Question: A patient reported back to our physician for a wound check following drainage of a simple abscess in the 1st metatarsal-phalangeal joint of the right foot. Our physician examined the wound and decided to drain it again. How do we report this repeat drainage? Would the same CPT® codes be applicable for incision and drainage of a blister caused due to obesity?
New Jersey Subscriber
Answer: First, you need to know that the CPT® codes for procedural services such as this include, among other things, typical postoperative care for a certain number of days post-procedure. Those days represent the “global period” for the service and are usually 10 days for minor procedures and 90 days for major procedures. Anything outside the global period is generally separately reportable without regard to the original procedure. “Typical postoperative care” within the global period is generally considered part of the original procedure and not separately reportable. There are ways to denote a related service in the global period is not typical postoperative care. Since you have not mentioned the number of days that elapsed since the first drainage, let’s assume that the repeat drainage was within the global period of the original procedure.
The first procedure was incision and drainage (I&D) of a bursa or bursal space on the foot, which you likely coded with either 28001 (Incision and drainage, bursa, foot) or 28002 (Incision and drainage below fascia, with or without tendon sheath involvement, foot; single bursal space). The global period is 10 days for each of these codes.

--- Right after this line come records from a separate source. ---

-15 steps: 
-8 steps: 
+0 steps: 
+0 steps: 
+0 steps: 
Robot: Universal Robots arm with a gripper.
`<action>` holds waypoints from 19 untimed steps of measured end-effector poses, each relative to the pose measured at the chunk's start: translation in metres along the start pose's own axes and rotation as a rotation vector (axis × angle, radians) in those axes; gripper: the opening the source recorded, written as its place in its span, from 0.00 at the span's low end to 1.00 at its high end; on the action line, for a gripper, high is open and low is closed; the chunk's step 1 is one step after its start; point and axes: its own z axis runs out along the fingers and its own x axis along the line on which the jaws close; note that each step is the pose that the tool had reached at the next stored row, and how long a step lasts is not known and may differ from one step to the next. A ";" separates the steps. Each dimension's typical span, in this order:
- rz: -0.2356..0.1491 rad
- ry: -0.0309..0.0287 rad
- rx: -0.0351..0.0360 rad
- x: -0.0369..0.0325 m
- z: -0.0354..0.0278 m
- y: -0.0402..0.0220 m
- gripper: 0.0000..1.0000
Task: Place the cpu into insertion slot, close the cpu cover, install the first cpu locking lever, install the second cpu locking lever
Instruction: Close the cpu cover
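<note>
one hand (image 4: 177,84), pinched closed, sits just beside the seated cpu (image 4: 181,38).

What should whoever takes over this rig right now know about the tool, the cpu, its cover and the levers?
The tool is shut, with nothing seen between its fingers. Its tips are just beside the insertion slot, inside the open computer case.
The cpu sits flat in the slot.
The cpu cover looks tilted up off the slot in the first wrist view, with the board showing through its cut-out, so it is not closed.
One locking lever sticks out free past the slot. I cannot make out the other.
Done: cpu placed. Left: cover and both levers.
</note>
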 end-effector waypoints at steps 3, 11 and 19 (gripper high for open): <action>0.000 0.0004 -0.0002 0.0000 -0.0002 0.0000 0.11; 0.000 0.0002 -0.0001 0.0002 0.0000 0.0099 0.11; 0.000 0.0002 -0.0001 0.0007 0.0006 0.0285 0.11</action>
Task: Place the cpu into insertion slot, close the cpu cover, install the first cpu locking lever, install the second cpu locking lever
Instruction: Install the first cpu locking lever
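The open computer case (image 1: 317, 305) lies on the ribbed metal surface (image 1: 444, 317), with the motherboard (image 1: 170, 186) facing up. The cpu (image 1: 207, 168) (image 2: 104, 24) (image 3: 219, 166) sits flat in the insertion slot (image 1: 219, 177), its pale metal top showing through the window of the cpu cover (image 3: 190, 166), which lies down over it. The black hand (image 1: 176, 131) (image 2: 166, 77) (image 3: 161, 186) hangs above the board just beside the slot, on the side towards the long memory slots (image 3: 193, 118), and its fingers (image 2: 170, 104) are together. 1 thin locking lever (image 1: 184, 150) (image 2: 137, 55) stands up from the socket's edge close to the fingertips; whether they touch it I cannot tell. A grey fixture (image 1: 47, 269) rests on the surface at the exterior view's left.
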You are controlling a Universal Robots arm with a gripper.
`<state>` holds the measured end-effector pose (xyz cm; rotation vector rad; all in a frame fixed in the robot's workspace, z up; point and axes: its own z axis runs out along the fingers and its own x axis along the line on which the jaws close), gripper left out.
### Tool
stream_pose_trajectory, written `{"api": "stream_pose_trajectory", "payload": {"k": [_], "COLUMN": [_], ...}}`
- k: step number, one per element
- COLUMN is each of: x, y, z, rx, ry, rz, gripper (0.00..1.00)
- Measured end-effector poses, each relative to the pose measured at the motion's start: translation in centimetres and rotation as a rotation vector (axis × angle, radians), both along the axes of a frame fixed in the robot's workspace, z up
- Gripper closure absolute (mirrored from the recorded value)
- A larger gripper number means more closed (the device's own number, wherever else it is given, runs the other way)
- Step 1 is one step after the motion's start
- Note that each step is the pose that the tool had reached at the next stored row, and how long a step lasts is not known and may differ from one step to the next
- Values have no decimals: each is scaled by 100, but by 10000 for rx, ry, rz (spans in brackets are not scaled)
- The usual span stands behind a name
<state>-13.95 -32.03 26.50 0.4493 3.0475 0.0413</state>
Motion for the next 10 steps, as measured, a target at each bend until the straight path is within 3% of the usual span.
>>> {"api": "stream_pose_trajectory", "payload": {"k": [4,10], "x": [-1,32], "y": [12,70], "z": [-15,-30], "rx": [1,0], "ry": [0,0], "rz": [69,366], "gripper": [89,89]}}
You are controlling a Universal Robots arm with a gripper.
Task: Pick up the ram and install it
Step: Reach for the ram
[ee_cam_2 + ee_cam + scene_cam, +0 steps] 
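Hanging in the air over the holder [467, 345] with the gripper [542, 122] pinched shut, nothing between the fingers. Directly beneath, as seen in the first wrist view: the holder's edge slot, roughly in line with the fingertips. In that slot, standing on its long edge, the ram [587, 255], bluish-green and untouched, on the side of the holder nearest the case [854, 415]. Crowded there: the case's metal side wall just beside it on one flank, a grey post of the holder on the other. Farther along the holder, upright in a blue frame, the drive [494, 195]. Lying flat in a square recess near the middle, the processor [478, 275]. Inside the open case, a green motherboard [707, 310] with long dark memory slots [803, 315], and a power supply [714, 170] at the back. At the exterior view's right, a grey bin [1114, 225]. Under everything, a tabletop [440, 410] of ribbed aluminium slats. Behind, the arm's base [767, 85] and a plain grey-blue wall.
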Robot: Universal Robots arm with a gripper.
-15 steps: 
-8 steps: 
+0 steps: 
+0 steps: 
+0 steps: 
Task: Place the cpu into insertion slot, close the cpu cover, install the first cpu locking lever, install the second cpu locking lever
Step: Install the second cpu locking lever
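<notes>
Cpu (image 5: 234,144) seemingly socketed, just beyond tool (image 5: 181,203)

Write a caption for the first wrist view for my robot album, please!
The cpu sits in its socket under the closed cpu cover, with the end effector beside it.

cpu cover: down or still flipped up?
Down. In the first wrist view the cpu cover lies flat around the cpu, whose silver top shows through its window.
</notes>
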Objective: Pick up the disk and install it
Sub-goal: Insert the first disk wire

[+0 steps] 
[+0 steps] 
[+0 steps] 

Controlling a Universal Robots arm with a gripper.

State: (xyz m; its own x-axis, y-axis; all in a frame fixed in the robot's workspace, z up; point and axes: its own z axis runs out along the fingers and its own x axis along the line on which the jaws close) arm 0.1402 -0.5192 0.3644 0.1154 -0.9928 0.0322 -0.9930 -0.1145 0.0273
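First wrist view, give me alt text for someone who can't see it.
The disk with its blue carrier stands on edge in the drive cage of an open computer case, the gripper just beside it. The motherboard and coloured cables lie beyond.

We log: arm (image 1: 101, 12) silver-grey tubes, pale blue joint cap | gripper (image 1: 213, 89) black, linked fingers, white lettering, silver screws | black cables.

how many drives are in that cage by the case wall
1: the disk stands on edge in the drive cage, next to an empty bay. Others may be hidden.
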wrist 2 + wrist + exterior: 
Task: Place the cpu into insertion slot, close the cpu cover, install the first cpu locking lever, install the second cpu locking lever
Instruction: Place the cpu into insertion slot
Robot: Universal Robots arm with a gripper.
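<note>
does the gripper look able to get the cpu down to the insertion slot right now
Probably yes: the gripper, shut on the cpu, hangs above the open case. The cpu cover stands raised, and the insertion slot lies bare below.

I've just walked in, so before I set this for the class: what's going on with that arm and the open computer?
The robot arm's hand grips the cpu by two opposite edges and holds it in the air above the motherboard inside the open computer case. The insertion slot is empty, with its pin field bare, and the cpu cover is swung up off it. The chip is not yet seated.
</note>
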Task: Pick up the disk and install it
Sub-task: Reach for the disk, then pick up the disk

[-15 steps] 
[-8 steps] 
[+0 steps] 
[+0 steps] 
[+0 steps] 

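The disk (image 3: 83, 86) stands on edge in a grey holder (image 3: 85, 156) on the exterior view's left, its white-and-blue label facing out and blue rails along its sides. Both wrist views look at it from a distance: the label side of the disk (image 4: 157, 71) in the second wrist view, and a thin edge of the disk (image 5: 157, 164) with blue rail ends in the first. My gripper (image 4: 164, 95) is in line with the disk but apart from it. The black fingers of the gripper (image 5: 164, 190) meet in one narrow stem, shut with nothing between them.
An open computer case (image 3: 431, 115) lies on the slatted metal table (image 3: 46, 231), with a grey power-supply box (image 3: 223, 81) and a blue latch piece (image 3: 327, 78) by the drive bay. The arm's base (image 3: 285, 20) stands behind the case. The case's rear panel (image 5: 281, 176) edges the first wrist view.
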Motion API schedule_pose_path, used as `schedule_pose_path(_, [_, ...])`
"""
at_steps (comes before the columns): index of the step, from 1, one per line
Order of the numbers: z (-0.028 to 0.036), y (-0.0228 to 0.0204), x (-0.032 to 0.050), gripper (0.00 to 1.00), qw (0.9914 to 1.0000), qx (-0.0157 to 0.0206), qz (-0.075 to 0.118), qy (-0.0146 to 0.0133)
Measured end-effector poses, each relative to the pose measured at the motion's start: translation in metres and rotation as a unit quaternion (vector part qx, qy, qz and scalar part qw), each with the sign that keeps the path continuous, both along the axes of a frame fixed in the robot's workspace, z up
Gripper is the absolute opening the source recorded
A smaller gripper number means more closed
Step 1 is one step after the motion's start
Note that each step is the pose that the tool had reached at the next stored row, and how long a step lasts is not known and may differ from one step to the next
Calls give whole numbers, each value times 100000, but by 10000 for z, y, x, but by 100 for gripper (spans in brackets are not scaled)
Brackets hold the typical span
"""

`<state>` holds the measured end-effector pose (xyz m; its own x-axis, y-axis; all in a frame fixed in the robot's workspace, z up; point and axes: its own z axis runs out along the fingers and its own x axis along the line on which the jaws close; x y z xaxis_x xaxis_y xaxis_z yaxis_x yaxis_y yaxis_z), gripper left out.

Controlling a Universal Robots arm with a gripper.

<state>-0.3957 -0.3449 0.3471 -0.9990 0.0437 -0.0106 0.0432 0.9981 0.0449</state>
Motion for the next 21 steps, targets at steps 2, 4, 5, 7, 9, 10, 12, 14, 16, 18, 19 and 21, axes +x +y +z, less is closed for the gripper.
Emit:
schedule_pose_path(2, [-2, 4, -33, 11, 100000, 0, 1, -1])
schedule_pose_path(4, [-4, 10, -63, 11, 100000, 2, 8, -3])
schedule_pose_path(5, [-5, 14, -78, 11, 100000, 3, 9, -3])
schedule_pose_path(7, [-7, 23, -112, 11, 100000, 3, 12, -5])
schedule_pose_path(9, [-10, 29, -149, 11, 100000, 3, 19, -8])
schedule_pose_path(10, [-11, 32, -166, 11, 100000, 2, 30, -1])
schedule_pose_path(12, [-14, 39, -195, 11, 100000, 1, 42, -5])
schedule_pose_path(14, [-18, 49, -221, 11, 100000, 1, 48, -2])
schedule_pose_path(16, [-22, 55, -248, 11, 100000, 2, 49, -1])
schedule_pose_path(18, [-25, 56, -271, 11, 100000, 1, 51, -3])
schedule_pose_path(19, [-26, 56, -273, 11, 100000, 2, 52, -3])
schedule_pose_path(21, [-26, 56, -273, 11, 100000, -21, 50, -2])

Since repeat I&D within this period by your physician would not be considered “typical postoperative care” associated with the original procedure, it is appropriate to report the repeat I&D using an appropriate CPT® code that describes the procedure. Assuming that is the same I&D code that you used the first time, you may want to append modifier 76 (Repeat procedure or service by same physician or other qualified health care professional), which indicates that the service was repeated by the same physician subsequent to the original procedure. Alternatively, you could append modifier 58 (Staged or related procedure or service by the same physician during the postoperative period), which indicates that the performance of the service during the postoperative period was, in this case, for therapy following a surgical procedure. You should not report an E/M code for the wound check, since that would be typical postoperative care and thus included in the original procedure.
However, if the patient returned to the clinic beyond 10 days, you could report a code for the drainage and an E/M code such as 99212 (Office or other outpatient visit for the evaluation and management of an established patient, which requires at least 2 of these 3 key components: A problem focused history; A problem focused examination; Straightforward medical decision making...) for the wound check. As noted, anything outside the global period is generally separately reportable without regard to the original procedure.
The incision and drainage of a toe blister (without infection) would generally be considered to be a superficial procedure, for which no specific code exists. Code 10060 describes I&D of a simple abscess (e.g., carbuncle, suppurative hidradenitis, cutaneous or subcutaneous abscess, cyst, furuncle, or paronychia), but that would not apply to an uninfected blister. It is probably most appropriate to include the work of the I&D in your E/M code. If you feel you must report a separate procedure for the I&D of the blister, then you are left with 17999 (Unlisted procedure, skin, mucous membrane and subcutaneous tissue), with which you will need to send records explaining and justifying the procedure.